Exercise directions:
Please provide the entries below again, word for word.

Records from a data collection
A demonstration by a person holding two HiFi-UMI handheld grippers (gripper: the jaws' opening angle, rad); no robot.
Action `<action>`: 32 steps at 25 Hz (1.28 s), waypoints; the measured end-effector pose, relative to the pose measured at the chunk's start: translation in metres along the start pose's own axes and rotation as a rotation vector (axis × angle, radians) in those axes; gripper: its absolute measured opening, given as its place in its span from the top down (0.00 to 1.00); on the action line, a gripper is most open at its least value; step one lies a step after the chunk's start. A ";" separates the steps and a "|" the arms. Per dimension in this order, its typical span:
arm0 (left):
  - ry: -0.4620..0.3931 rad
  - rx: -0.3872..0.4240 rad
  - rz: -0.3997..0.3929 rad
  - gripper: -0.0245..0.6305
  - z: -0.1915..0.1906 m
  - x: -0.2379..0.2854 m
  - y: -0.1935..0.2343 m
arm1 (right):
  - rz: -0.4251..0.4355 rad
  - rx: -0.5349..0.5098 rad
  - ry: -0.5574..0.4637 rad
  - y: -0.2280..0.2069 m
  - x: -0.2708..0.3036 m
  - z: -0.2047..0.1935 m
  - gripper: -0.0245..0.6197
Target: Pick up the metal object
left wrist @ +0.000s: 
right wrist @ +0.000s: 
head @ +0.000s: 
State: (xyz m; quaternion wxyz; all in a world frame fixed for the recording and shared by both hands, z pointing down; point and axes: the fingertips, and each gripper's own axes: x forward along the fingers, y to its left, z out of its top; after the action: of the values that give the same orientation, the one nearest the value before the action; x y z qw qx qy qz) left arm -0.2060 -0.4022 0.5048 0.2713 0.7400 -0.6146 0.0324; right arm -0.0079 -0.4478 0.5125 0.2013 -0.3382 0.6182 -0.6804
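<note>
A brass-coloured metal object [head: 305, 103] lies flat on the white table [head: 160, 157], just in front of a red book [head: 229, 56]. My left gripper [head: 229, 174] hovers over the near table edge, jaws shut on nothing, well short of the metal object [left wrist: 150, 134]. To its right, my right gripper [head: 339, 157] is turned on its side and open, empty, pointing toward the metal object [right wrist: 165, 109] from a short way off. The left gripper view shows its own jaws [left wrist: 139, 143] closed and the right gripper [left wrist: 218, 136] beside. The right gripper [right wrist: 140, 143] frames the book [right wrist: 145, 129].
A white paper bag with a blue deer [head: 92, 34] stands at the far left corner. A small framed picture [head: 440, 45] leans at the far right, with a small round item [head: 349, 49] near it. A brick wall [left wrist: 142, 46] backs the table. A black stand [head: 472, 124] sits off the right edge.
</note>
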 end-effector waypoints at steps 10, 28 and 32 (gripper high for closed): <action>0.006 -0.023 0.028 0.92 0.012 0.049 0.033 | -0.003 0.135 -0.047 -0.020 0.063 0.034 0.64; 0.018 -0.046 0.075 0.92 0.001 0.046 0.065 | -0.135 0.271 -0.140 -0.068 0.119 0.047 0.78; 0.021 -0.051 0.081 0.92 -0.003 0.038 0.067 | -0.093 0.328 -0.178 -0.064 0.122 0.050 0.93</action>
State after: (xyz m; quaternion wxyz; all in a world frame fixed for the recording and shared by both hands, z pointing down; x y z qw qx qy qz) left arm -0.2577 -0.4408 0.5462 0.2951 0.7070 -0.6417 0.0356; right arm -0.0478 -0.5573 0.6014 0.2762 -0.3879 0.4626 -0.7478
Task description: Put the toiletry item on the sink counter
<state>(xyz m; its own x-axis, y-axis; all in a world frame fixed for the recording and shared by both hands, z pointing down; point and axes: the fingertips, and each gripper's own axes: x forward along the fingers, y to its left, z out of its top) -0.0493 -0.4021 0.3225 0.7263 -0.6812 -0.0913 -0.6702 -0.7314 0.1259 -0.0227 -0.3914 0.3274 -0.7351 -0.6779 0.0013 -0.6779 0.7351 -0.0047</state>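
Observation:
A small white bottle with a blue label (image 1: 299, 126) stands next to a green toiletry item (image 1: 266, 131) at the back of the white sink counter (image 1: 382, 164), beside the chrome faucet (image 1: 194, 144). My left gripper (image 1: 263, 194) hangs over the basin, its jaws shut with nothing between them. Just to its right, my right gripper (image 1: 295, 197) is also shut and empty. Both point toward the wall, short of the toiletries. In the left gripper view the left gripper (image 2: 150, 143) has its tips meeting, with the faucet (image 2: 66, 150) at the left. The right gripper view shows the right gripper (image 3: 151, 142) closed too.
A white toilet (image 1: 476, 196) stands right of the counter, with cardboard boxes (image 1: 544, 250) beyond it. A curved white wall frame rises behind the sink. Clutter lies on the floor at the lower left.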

Final answer:
A demonstration by a person holding two HiFi-UMI handheld grippers (gripper: the jaws' opening angle, rad); no robot.
Action `<action>`: 32 steps at 25 Hz (1.28 s), waypoints; the measured end-effector pose, relative to the pose measured at the chunk's start: translation in metres along the start pose's own axes and rotation as a rotation vector (axis × angle, radians) in those axes; gripper: its absolute measured opening, given as its place in its span from the top down (0.00 to 1.00); on the action line, a gripper is most open at its least value; step one lies a step after the chunk's start. A ";" separates the steps and a "|" the arms. Per dimension in this order, its typical span:
arm0 (left):
  - ry: -0.4620..0.3931 rad
  - rx: -0.3872..0.4240 rad
  - rz: -0.3997..0.3929 rad
  - gripper: -0.0245..0.6305
  - z: -0.1915..0.1906 m
  - x: -0.2379..0.2854 m
  - y: -0.1935..0.2343 m
arm1 (right):
  - rz: -0.4251..0.4355 rad
  - rx: -0.5349..0.5098 rad
  - ry: -0.5574..0.4637 rad
  - y: -0.2280..0.2069 m
  - x: -0.2708..0.3036 m
  - z: -0.2047..0.1935 m
  - gripper: -0.0245..0.6197
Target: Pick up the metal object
left wrist @ +0.000s: 
right wrist @ +0.000s: 
head @ +0.000s: 
State: (xyz m; quaternion wxyz; all in a world frame fixed for the recording and shared by both hands, z pointing down; point and axes: the fingertips, and each gripper's own axes: x forward along the fingers, y to its left, z out of its top; after the action: of the values that give the same orientation, the one nearest the value before the action; x y z qw qx qy qz) left arm -0.2060 -0.4022 0.5048 0.2713 0.7400 -0.6146 0.0324; right arm -0.0079 -0.4478 0.5125 0.2013 -0.3382 0.6182 -0.6804
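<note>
A brass-coloured metal object [head: 305, 103] lies flat on the white table [head: 160, 157], just in front of a red book [head: 229, 56]. My left gripper [head: 229, 174] hovers over the near table edge, jaws shut on nothing, well short of the metal object [left wrist: 150, 134]. To its right, my right gripper [head: 339, 157] is turned on its side and open, empty, pointing toward the metal object [right wrist: 165, 109] from a short way off. The left gripper view shows its own jaws [left wrist: 139, 143] closed and the right gripper [left wrist: 218, 136] beside. The right gripper [right wrist: 140, 143] frames the book [right wrist: 145, 129].
A white paper bag with a blue deer [head: 92, 34] stands at the far left corner. A small framed picture [head: 440, 45] leans at the far right, with a small round item [head: 349, 49] near it. A brick wall [left wrist: 142, 46] backs the table. A black stand [head: 472, 124] sits off the right edge.
</note>
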 end-effector waypoints at steps 10, 28 and 32 (gripper high for closed): <action>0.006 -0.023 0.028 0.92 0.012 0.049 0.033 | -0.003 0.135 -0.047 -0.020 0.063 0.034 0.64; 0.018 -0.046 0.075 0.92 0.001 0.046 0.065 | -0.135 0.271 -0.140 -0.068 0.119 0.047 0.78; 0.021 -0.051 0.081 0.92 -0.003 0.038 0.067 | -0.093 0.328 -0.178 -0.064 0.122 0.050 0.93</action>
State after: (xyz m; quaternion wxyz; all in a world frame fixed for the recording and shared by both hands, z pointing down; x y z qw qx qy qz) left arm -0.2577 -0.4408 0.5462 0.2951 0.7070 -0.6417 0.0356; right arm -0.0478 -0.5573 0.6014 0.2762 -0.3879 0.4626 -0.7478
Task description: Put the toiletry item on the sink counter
<state>(xyz m; its own x-axis, y-axis; all in a world frame fixed for the recording and shared by both hands, z pointing down; point and axes: the fingertips, and each gripper's own axes: x forward along the fingers, y to its left, z out of its top) -0.0493 -0.4021 0.3225 0.7263 -0.6812 -0.0913 -0.6702 -0.7314 0.1259 -0.0227 -0.3914 0.3274 -0.7351 -0.6779 0.0013 -0.6779 0.7351 -0.0047</state>
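Observation:
A small white bottle with a blue label (image 1: 299, 126) stands next to a green toiletry item (image 1: 266, 131) at the back of the white sink counter (image 1: 382, 164), beside the chrome faucet (image 1: 194, 144). My left gripper (image 1: 263, 194) hangs over the basin, its jaws shut with nothing between them. Just to its right, my right gripper (image 1: 295, 197) is also shut and empty. Both point toward the wall, short of the toiletries. In the left gripper view the left gripper (image 2: 150, 143) has its tips meeting, with the faucet (image 2: 66, 150) at the left. The right gripper view shows the right gripper (image 3: 151, 142) closed too.
A white toilet (image 1: 476, 196) stands right of the counter, with cardboard boxes (image 1: 544, 250) beyond it. A curved white wall frame rises behind the sink. Clutter lies on the floor at the lower left.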

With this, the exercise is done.